The US company set out its arguments at the General Court in a re-hearing of a case seen as testing the European Commission’s power to go after US tech giants which offer incentives such as rebates to lure customers from competitors.
EU antitrust enforcers in 2009 said Intel tried to block AMD by giving rebates to computer makers Dell, HP, NEC and Lenovo for buying most of their chips from Intel.
The General Court is hearing the case for the second time after the EU Court of Justice (CJEU), Europe’s highest, in 2017 disagreed with its 2014 ruling backing the Commission’s decision, in a major setback to the EU competition watchdog.

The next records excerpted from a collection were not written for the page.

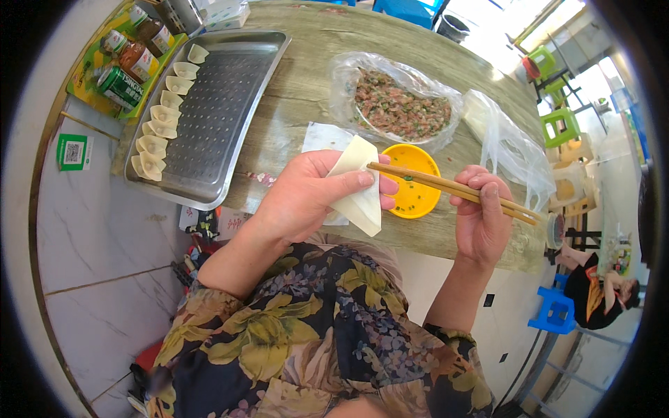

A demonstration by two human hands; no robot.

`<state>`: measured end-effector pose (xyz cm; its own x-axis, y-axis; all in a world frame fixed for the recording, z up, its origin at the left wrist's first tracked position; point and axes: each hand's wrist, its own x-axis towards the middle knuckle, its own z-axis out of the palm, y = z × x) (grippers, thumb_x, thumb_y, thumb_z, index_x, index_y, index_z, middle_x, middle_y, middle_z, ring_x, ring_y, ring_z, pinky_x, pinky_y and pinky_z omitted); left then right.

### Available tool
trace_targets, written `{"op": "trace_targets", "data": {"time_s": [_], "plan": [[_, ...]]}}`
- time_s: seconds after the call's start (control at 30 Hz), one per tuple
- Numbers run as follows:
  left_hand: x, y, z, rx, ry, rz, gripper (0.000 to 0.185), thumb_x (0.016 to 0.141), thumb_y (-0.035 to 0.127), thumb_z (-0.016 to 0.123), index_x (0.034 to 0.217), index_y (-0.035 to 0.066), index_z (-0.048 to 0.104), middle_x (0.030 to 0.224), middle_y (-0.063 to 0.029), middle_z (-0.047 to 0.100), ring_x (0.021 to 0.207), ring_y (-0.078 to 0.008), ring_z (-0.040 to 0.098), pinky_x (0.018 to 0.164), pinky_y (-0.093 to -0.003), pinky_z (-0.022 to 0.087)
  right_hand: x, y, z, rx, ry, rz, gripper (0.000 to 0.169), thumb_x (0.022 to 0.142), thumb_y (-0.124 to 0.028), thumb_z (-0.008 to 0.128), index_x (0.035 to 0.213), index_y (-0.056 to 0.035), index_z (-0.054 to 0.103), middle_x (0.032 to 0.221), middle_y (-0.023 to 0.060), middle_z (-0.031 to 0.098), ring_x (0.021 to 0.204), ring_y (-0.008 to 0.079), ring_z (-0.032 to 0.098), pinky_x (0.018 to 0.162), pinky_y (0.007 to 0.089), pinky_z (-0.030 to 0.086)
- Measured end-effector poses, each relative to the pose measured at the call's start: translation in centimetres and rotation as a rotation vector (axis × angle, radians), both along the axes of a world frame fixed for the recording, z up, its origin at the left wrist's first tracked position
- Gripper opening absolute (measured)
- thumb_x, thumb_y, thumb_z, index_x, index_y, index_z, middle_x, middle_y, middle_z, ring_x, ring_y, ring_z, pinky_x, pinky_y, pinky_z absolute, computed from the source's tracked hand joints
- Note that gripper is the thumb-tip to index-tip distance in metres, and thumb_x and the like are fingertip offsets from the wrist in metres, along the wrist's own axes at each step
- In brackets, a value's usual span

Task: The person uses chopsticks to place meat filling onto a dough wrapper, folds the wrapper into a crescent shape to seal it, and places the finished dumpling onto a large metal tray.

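Observation:
My left hand [308, 190] holds a pale dough wrapper [360, 201], folded over, with the thumb pressed on its front. In my right hand [483, 214] is a pair of wooden chopsticks [434, 183], whose tips touch or nearly touch the wrapper's upper edge. Behind the wrapper stands a yellow bowl [426, 201] with bits of chopped green in it. Farther back, minced meat filling with greens [402, 104] lies in a container lined with clear plastic. A perforated metal tray [219, 115] at the left bears a row of folded dumplings [166, 115].
A white plastic bag [515, 141] lies on the wooden table [308, 42] at the right. Sauce bottles [137, 58] and a green can [121, 88] stand behind the tray by the wall. A person [601, 292] sits at far right near a blue stool [554, 311].

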<state>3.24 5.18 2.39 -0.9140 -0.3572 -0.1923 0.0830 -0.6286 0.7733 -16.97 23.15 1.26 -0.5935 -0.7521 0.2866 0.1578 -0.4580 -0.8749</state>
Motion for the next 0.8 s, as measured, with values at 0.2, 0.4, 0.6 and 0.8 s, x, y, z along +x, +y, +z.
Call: {"op": "trace_targets", "data": {"time_s": [0.2, 0.4, 0.6, 0.8], "plan": [[0.4, -0.1, 0.1, 0.034, 0.001, -0.03, 0.041, 0.101, 0.011, 0.06, 0.135, -0.009, 0.053, 0.112, -0.0195, 0.072, 0.1, -0.0264, 0.073, 0.092, -0.0387, 0.059, -0.2, -0.7, -0.7, -0.046, -0.018, -0.005, 0.026, 0.106, -0.015, 0.05, 0.106, 0.0057, 0.066, 0.111, 0.0232, 0.063, 0.09, 0.0265, 0.065, 0.085, 0.0375, 0.057], [-0.6, -0.9, -0.3, 0.125, 0.045, 0.079, 0.04, 0.102, 0.014, 0.058, 0.135, -0.007, 0.051, 0.12, -0.0179, 0.068, 0.108, -0.0253, 0.069, 0.098, -0.04, 0.056, 2.0, -2.6, 0.6, -0.055, 0.378, -0.299, 0.029, 0.107, -0.016, 0.047, 0.109, 0.0047, 0.066, 0.118, 0.022, 0.064, 0.102, 0.0284, 0.065, 0.09, 0.0396, 0.055], [-2.2, -0.4, 1.2, 0.209, 0.226, 0.242, 0.041, 0.104, 0.016, 0.057, 0.139, -0.003, 0.048, 0.131, -0.0187, 0.062, 0.123, -0.0277, 0.061, 0.109, -0.0434, 0.049, 4.9, -5.9, 1.4, 0.063, 0.927, -0.394, 0.022, 0.099, -0.013, 0.061, 0.113, 0.0031, 0.065, 0.115, 0.0182, 0.065, 0.099, 0.027, 0.065, 0.088, 0.0362, 0.053], [-2.7, 1.3, 1.9, 0.147, 0.316, 0.3, 0.036, 0.105, 0.016, 0.054, 0.137, 0.0, 0.048, 0.132, -0.0195, 0.061, 0.128, -0.029, 0.057, 0.112, -0.0448, 0.045, 6.8, -7.8, 1.0, -0.019, 0.749, -0.422, 0.028, 0.083, 0.004, 0.075, 0.109, 0.002, 0.065, 0.106, 0.0153, 0.067, 0.092, 0.0256, 0.064, 0.08, 0.0352, 0.053]]}}
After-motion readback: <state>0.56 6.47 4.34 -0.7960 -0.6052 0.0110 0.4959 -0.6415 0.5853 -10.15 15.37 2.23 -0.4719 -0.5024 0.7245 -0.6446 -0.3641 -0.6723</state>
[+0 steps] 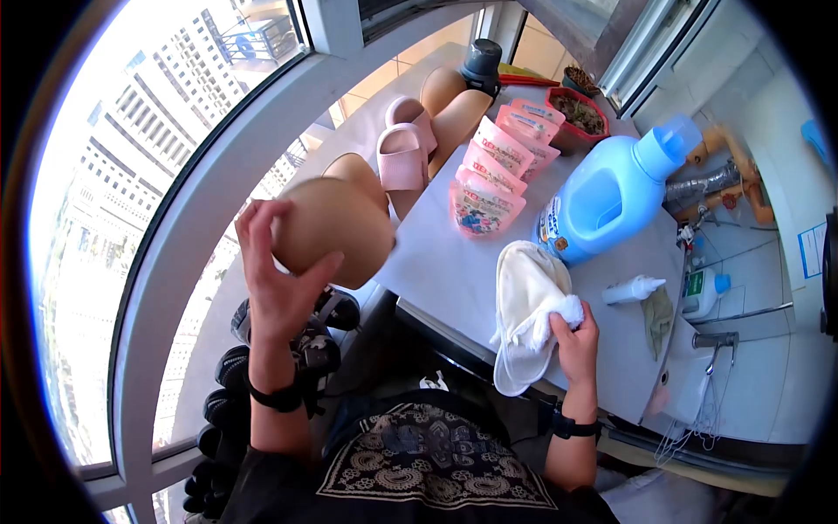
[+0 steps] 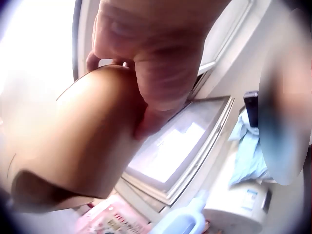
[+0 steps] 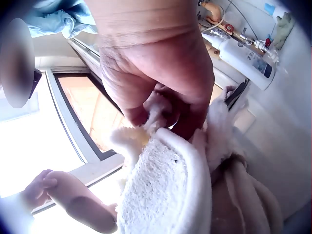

It told the lower tribunal to re-examine the case and whether exclusivity rebates harmed competition.
Chipzilla’s lawyer Daniel Beard told the panel of five judges that the ruling was fundamentally flawed.
“The Commission either took a wrong approach in its decision or it carried out an as efficient competitor (AEC) test and it got it wrong”, he said.
An AEC test is an economic analysis that determines if a dominant company knocks out competitors that are as efficient or more efficient through anti-competitive practices while pushing out a less efficient rival may not be problematic for regulators.
Commission lawyer Nicholas Khan slammed Intel for seeking to re-open the entire case.
“That was assessed very exhaustively in 2014. Intel’s request is a second bite at the cherry”, he told judges.
The Association for Competitive Technology is supporting Intel while French consumer body UFC is backing the Commission. A judgment is likely to come next year while the losing party can appeal to the CJEU.
The case could have a knock on for other appears by big US tech. Qualcomm has challenged a 997 million euro EU fine for paying iPhone maker Apple to use only its chips, blocking out rivals such as Intel.
Alphabet unit Google has also challenged a record 4.34 billion euro EU antitrust fine levied for using its Android mobile operating system to squeeze out rivals.